Es gibt zwei Möglichkeiten zur Behandlung einer Zahnfehlstellung.
Durch ein herausnehmbares Gerät können kleinere Zahnstellungskorrekturen, Kieferweitungen und Bissverlagerungen behandelt werden.
Wichtig hierbei ist das konsequente Tragen des Gerätes in der Regel nachmittags und nachts. Nur wenn die Spange im Mund ist, kann sie auch wirken.
Bei dem festsitzenden Gerät (Multi-Band-Apparatur) werden Brackets mit Kunststoff auf den Zahnoberflächen befestigt. Ein Draht, der mehrmals im Verlauf der Behandlung gewechselt wird, verbindet die Zähne miteinander. Mit diesem System sind Zahnbewegungen in sehr viel größerem Umfang als mit einem herausnehmbarem Gerät möglich. Der Wirkungsgrad ist sehr hoch, da alle wirksamen Elemente dauerhaft im Mund sind.

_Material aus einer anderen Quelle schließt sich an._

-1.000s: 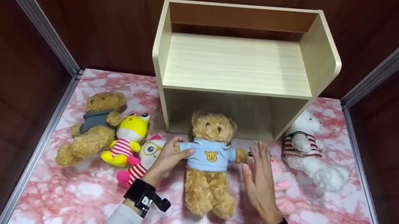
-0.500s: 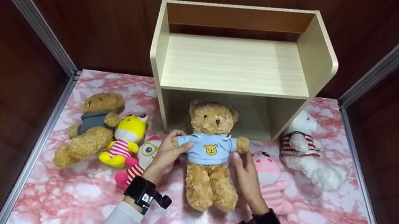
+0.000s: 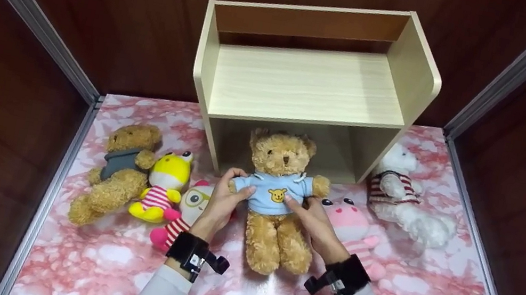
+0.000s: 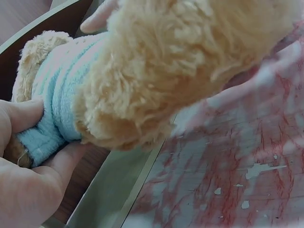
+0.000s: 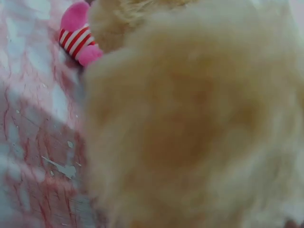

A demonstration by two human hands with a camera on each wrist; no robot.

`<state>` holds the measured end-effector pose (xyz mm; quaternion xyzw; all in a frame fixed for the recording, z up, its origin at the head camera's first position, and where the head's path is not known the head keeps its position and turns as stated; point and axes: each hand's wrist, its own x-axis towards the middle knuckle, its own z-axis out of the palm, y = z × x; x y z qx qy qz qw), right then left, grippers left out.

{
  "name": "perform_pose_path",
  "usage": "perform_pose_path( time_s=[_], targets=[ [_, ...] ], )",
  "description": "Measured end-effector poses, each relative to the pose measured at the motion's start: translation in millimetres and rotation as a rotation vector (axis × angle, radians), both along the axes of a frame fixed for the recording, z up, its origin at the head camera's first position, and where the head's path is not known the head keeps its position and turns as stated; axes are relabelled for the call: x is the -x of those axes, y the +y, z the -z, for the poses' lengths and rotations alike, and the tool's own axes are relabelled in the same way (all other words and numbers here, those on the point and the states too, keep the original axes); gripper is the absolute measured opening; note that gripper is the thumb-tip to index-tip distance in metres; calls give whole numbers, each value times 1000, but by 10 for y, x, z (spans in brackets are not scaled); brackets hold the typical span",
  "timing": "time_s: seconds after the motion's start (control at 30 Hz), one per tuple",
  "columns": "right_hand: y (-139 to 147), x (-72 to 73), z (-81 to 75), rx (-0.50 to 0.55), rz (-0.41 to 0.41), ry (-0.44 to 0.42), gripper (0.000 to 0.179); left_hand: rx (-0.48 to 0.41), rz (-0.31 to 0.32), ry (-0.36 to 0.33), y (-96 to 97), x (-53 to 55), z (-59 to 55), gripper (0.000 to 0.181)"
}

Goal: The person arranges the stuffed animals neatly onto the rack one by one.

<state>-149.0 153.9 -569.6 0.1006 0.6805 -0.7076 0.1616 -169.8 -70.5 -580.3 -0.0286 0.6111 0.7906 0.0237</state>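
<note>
Bear: a tan, curly-furred plush bear in a pale-blue fleece hoodie point(image 3: 275, 206) is facing the person, being held before the lower opening of a pale wood-grain shelf with rounded front corners point(image 3: 309, 85).
Left hand: the left hand point(image 3: 217, 205) is pinching a sleeve; only its wrist view is showing thumb and finger on either side of the folded cloth.
Right hand: the right hand point(image 3: 318, 227) is gripping the hoodie's side, thumb lying on the front; its own wrist view is giving mostly blurred fur, fingers hidden.
Striped toy: a white-faced plush with pink limbs point(image 3: 194, 203) is lying beside the left hand.
Surface: a pink-and-white marbled tabletop point(image 3: 113, 261) is reflecting light.
</note>
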Motion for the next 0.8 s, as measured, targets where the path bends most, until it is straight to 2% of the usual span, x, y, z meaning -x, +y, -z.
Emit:
perform_pose_path(
  time_s=[0.17, 0.27, 0.4, 0.57, 0.67, 0.8],
  targets=[
    [-45, 38, 64, 9, -14, 10, 77, 74, -2, 24, 16, 13, 27, 30],
    [-62, 45, 83, 19, 9, 22, 64, 121, -11, 51, 36, 30, 33, 30],
    [-73, 81, 76, 51, 45, 32, 50, 129, -32, 62, 55, 38, 18, 31],
    [-14, 168, 30, 89, 79, -15, 47, 47, -59, 67, 74, 34, -12, 40],
    [68, 236, -27, 111, 78, -58, 53, -20, -56, 76, 64, 22, -25, 43],
    [202, 342, -120, 124, 77, -106, 62, -63, -56, 93, 10, -7, 8, 38]
  ],
)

Kann man als Patient zwischen einer festsitzenden oder herausnehmbaren Spange frei wählen?
Anhand von Kiefermodellen, Röntgenbildern und Fotos wird ein Befund erhoben. Aus diesem Befund ergibt sich, mit welchem Gerät die Zahnfehlstellung optimal behandelt werden kann. Das kann im Einzelfall nur ein herausnehmbares oder festes Gerät sein, aber auch eine Kombination aus beidem.

Übernimmt die Krankenkasse die Kosten einer kieferorthopädischen Behandlung?
Bei der privaten Versicherung ist die Kostenübernahme in der Regel kein Problem.
Die gesetzlichen Krankenkassen haben ein Einstufungssystem in Anomaliegruppen mit unterschiedlichem Schweregrad erstellt. Nach diesem Indikationssystem wird eine Gebisssituation eingestuft. Erst ab einem gewissen Schweregrad übernimmt die Krankenkasse den größten Teil der entstehenden Kosten.